Bon, mais pourquoi est-ce raciste, pourquoi est-ce discriminatoire ? Aaaah, je comprends : parce que le porc et l’alcool ne font pas partie du régime musulman, donc ça les exclue de la fête. Bon, mais alors pourquoi n’interdit-on pas toutes ces Fêtes de l’Andouille et toutes ces dégustations de Beaujolais Nouveau qui ponctuent le cours de nos jours ? C’est tout autant discriminatoire ! Et même pire : ce sont autant de discriminations très officielles, avec discours du maire et budget voté par le conseil municipal ! Alors que nous sommes au XXIème siècle ! Et après tout, TOUS les apéros géants précédents étaient tacitement discriminatoires à l’égard des musulmans, puisque le programme était clairement de picoler ! Et personne n’a relevé que c’était raciste !

Bon, mais c’est quoi le problème ? On ergote, on tourne autour du pot, on s’empêtre dans les sous-entendus. Parce que tout, absolument tout est sous-entendu dans cette affaire. Il est là, le nœud du problème : dans l’indicible, dans l’interdit-de-dire-franchement. Tout est douteux, comme aime à le répéter Caroline Fourest.
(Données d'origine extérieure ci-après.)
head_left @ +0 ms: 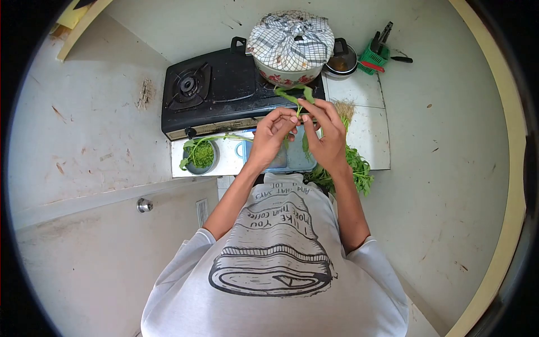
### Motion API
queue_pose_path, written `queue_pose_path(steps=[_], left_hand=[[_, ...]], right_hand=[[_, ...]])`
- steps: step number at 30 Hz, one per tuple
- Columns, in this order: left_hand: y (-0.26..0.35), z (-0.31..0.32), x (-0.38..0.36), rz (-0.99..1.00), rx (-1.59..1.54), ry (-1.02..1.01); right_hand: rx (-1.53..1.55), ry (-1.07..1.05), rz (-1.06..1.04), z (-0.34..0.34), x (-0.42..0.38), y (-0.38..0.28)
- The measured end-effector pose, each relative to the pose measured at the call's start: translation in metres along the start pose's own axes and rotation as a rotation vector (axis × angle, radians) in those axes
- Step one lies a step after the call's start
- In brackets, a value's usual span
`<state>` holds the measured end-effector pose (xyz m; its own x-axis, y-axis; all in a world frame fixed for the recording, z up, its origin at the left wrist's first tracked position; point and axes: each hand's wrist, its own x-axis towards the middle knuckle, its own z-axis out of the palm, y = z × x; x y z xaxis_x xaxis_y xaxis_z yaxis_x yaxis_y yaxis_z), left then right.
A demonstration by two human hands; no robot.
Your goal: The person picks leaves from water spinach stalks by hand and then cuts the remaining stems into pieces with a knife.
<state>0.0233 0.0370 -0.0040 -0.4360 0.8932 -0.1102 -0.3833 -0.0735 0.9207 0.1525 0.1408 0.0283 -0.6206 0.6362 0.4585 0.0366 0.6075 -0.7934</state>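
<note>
Steadiness comes from my left hand (267,139), its grip clamped on the leafy green stem (288,96) over the blue plastic tray (303,163); whether my right hand (328,140) is pinched too, I cannot tell. Light fingertips spare the leaves, held towards the gas stove (231,76).

a black two-burner stove (233,78) stood against the wall (208,25), with a floral pot (289,77) on its right side, a checked cloth (292,39) knotted over the top. just beside the pot sat a smaller lidded pan (341,64), and near that a green basket (375,55) held dark-handled utensils (384,35).
</note>
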Motion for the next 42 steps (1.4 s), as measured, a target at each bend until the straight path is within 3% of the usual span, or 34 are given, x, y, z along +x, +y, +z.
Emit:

Le problème de la liberté d’expression à la française, c’est que tout le monde a la trouille de la censure et finit par fermer sa gueule. Le seul recours qu’il nous reste pour pointer nos problème est le sous-entendu. Alors on sous-entend que la Goutte d’Or est un lieu où la franchouillardise ne peut plus avoir cours. On sous-entend qu’un apéro géant, au vernis festif, moderne, dans le vent, sympa, chébran, redonnera au quartier un semblant d’identité parigote traditionnelle. On sous-entend que ça se passera sans heurt, dans un esprit bon enfant, comme le sous-entend l’esprit saucisson-pinard. L’Inquisition sous-entend que le menu pinard-saucisson cache des mobiles un peu trop souchiens. On sous-entend que revendiquer la Goutte d’Or comme territoire d’un possible saucisson-pinard est déplacé, voire provocateur. On sous-entend in fine qu’à la Goutte d’Or on ne fait pas ce qu’on veut dans la rue pour ne pas offusquer sa population. On sous-entend que le multiculturalisme officiel du quartier est le cache-sexe de son islamisation officieuse. On sous-entend que la Goutte d’Or n’est plus un territoire du vivre-ensemble mais du vivre-entre-nous. On sous-entend que les rues de la Goutte d’Or ne sont plus un endroit ordinaire, mais un endroit où réellement les règles qui ont cours sont différentes. On sous-entend que c’est un problème très grave qu’il faut soulever. On sous-entend qu’il vaut mieux parler de la crise, des inégalités, du chômage, des retraites, de la faim dans le monde, de la violence contre les femmes et du réchauffement climatique.

Bonne nouvelle pour ceux qui ont des yeux et des oreilles, le roi est nu.